Sighing, Morgan nodded with her eyes. She was too weak to move her head. Then she slid her gaze to David. “Father?” she asked, despite the effort it cost.

“No,” David said. “Though we thought for a time I might have been.” He came closer, too, sat down on the bed. “I was one of Lydia's…clients. Young, wealthy. I always liked her. When she told me she was pregnant, I agreed to be tested. And when I learned you weren't my children I…I walked away. It was a mistake, Morgan.
It haunted me. I looked Lydia up again a year later, and she told me you'd been adopted, though she didn't know the details, except that you were happy. So I hired an investigator to find you. Maxine was fine, in a loving, healthy family. But you…” He shook his head. “I didn't like the people who'd adopted you. And I didn't know how the hell to undo what had already been done. So I moved to the West Coast, and became your adoptive father's best friend. It was the only way I could stay close to you, watch over you. And I was compelled to do that. I didn't contact Lydia again to tell her, because—well, because I knew it would kill her if she realized she'd handed you over to people like that.”

He leaned down to kiss her cheek. “I'm sorry, honey. I'm sorry I never told you the truth.”

She closed her eyes. “Love you.”

When he sat up, he had tears in his eyes.

Morgan wanted to tell them both that it was okay. That she didn't hold anything against either of them. But she couldn't. This damned weakness was robbing her of the ability to do much of anything. She was existing from one breath to the next, more uncertain with each one she drew whether she would have the strength to draw another. But she tried to tell them with her eyes. And that was the best she could do.

“What's taking them so long?” David asked.

 

Max stopped the car when she saw that Stiles had slowed down. She'd been driving without headlights, in pitch dark ness, guided only by the distant red glow of his taillights. It was risky at best. Stupid at worst, but it was for her sister. She couldn't believe how badly she had managed to screw up. She had to make it right.

She put the car in reverse, saw no traffic behind her and backed up with nothing more than her own reverse lights to guide her. When she was out of sight of Stiles' car, she put the headlights on and found a place off the roadside to park. Then she shut the car off and turned to Lou. “This is it.”

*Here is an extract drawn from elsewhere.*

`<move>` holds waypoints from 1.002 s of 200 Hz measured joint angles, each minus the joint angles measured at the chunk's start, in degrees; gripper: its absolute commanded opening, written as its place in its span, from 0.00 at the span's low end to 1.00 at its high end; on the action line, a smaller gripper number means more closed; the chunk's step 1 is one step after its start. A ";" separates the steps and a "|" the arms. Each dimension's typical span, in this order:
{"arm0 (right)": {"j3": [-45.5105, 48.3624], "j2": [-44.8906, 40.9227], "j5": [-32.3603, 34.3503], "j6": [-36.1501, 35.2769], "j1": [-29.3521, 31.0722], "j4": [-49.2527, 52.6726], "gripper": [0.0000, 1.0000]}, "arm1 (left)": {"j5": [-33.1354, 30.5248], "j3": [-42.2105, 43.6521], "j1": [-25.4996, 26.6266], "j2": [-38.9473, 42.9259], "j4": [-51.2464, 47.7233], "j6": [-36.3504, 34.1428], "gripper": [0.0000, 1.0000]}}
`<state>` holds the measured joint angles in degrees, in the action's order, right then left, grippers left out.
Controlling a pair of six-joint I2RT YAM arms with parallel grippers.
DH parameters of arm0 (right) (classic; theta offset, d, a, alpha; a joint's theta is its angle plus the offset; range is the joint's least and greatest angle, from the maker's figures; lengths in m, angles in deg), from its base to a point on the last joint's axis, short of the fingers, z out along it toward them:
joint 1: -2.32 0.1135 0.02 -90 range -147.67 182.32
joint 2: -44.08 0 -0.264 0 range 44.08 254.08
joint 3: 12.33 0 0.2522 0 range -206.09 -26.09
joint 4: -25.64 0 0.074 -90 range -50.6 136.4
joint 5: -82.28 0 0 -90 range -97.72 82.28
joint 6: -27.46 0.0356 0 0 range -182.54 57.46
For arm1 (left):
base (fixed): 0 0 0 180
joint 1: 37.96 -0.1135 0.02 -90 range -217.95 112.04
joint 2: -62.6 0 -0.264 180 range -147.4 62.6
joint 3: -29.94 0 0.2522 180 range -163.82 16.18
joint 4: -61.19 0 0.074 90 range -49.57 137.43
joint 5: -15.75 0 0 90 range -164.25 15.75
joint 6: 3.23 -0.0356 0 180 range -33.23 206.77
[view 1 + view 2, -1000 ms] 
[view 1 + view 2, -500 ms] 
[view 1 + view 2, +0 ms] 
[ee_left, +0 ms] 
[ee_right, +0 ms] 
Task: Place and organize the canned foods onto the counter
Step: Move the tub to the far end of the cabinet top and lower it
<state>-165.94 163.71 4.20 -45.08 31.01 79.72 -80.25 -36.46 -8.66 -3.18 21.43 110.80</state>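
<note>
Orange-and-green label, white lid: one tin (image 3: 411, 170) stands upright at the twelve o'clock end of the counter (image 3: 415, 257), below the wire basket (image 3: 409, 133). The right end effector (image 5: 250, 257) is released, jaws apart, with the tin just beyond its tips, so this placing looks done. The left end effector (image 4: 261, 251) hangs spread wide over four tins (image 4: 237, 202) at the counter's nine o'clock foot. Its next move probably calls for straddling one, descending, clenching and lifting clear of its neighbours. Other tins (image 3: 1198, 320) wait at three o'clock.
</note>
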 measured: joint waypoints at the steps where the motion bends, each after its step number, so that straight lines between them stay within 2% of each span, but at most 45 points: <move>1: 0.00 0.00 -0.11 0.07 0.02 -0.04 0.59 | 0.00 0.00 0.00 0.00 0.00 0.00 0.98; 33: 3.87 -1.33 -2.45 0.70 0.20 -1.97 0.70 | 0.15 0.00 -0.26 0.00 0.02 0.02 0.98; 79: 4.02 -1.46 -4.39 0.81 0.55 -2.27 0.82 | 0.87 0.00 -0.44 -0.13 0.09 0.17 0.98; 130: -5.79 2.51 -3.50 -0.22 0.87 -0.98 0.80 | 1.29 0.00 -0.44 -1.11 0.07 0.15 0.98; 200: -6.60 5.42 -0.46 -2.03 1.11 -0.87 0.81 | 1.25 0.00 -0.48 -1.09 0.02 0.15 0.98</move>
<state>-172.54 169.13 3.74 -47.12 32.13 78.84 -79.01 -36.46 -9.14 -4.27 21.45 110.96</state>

“Not for you, it's not. You take the car and go. Get some backup out here. I don't care what you have to say, just get some cops to head this way. I'm going in alone.”

“The hell you are.” She whipped out her cell phone, dialed 9-1-1. Then she frowned at the thing when nothing happened. “Dammit, we're out of range.”

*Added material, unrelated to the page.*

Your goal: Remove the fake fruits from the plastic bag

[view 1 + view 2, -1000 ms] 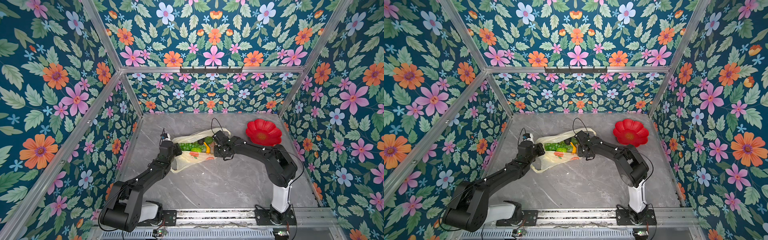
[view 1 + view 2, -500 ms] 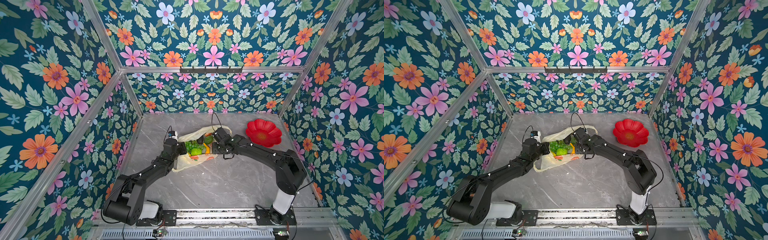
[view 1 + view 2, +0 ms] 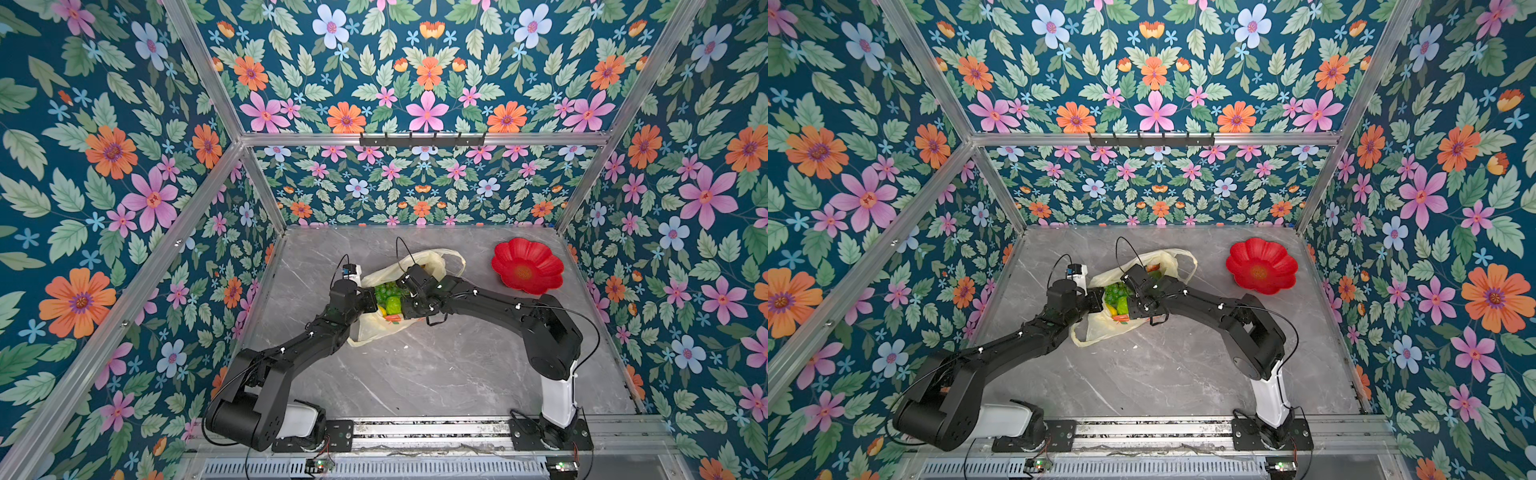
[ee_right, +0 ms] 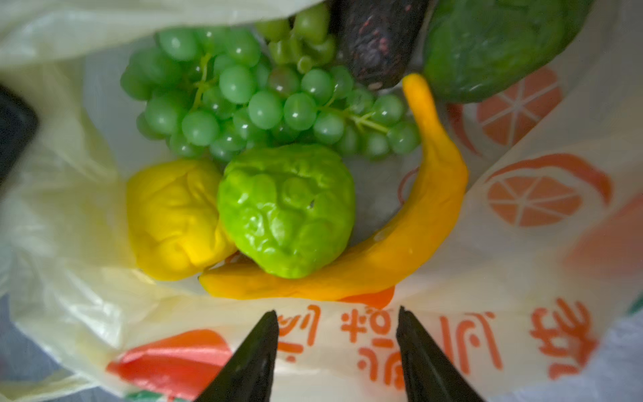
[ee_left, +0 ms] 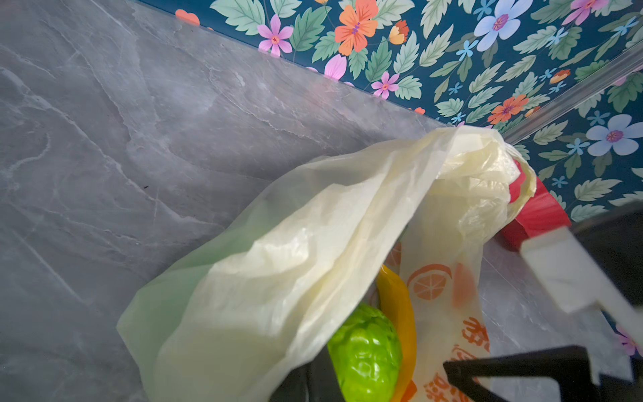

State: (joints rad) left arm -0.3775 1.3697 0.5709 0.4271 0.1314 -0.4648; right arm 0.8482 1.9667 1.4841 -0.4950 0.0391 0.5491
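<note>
Fake fruits all sit inside the plastic bag, mid-counter: grapes, lemon, bumpy green fruit, banana. None out yet, so I'd call it barely started. Left hand is pinched closed on the bag's left rim, lifting the mouth. Right hand is roughly half open over the mouth, holding nothing. Red plate far right. Grey marble counter, floral walls.

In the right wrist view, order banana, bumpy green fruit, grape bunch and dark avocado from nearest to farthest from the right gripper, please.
1. banana, just ahead of the right gripper
2. bumpy green fruit, in the banana's curve
3. grape bunch, behind it
4. dark avocado, deepest
</note>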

“Like I said, you go for help.”

“Even if I did and help came running, they wouldn't get here in time. We have to do this now, Lou. You and me. With maybe a little help from the Mostly-Dead-Duo in there, if we're lucky and they're in a good mood.” She left the keys in the ignition, got out of the car, not even waiting for Lou to reply, and started trudging forward.

He caught up to her in short order. “You could get hurt, Max. I couldn't live with that.”

“My sister's dying, Lou. I caused it. I have to do this. If I don't, and she doesn't make it, how the hell do you think
I'm
gonna live with myself?”

He swallowed hard, staring at her in the darkness. “Dammit, you're so fucking stubborn.”

“Yeah, and you love it.”

“Here.” He slapped a gun into her hands. Small. His hand gun.

“What about you?”

He lifted his opposite arm, and she saw for the first
time the dark outline of the shotgun he carried. “I figured it was time to break out the big guns.”

“Good thinking.”

They strode side by side along the road until they could make out the shape of Stiles car in the overgrown driveway of a falling-down house. It looked abandoned. But there was light coming from inside.

“Do you think Sarafina is still in the trunk?” Max whispered.